The only other way whose history after 1869 requires specific discussion is alleged way 1. Statute 1889, c. 247, Section 2, had required that "[t]he public landing-place situated opposite the foot of Green street . . . shall be used and improved only as a public park." On June 3, 1889, the mayor and aldermen ordered that the park be designated as Riverside Park. In the 1930's or 1940's fill was placed to the north of Riverside Park, thereby expanding it. After 1945 it was used primarily for parking cars, although there were benches on which people could sit; there was a float in the river at which pleasure craft could tie up.
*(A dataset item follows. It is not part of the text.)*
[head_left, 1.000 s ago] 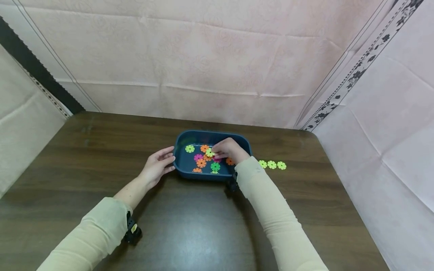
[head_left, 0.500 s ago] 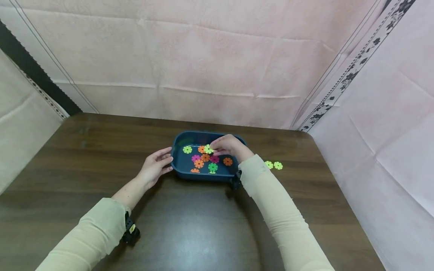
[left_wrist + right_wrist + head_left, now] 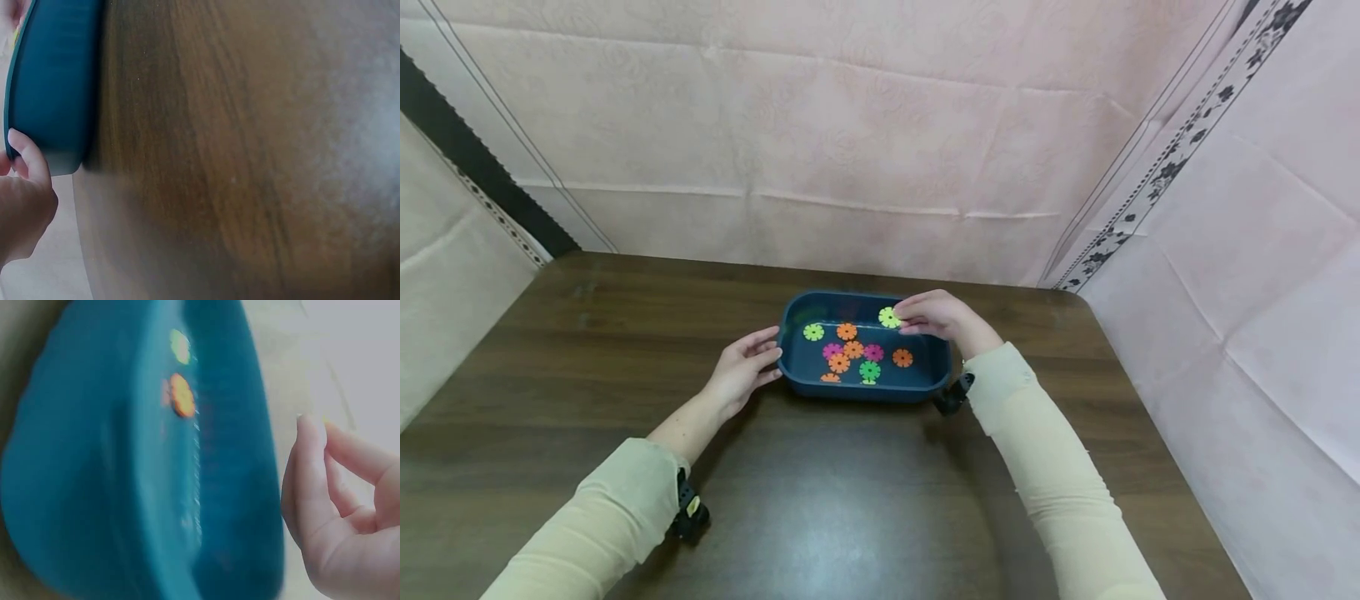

By St. 1960, c. 94, the Legislature authorized Newburyport "by a vote of the city council with the approval of its mayor, [to] use for such municipal purposes as it may from time to time determine, all or any portion of the land held by said city for park purposes and known as Riverside Park." On April 4, 1960, the city council voted to accept St. 1960, c. 94. On June 4, 1962, the council enacted regulations governing the "Riverside Municipal Parking Lot." On November 13, 1967, the council voted that the city should sell Riverside Park to the authority and authorized the mayor to execute the necessary deed, which was done on November 20, 1967.

Further facts will appear as necessary.

2. The committee attacks on numerous grounds the validity of the city council's March 28, 1977, order discontinuing "any and all public rights in any and all portions of streets, highways, ways or landings" lying within the locus.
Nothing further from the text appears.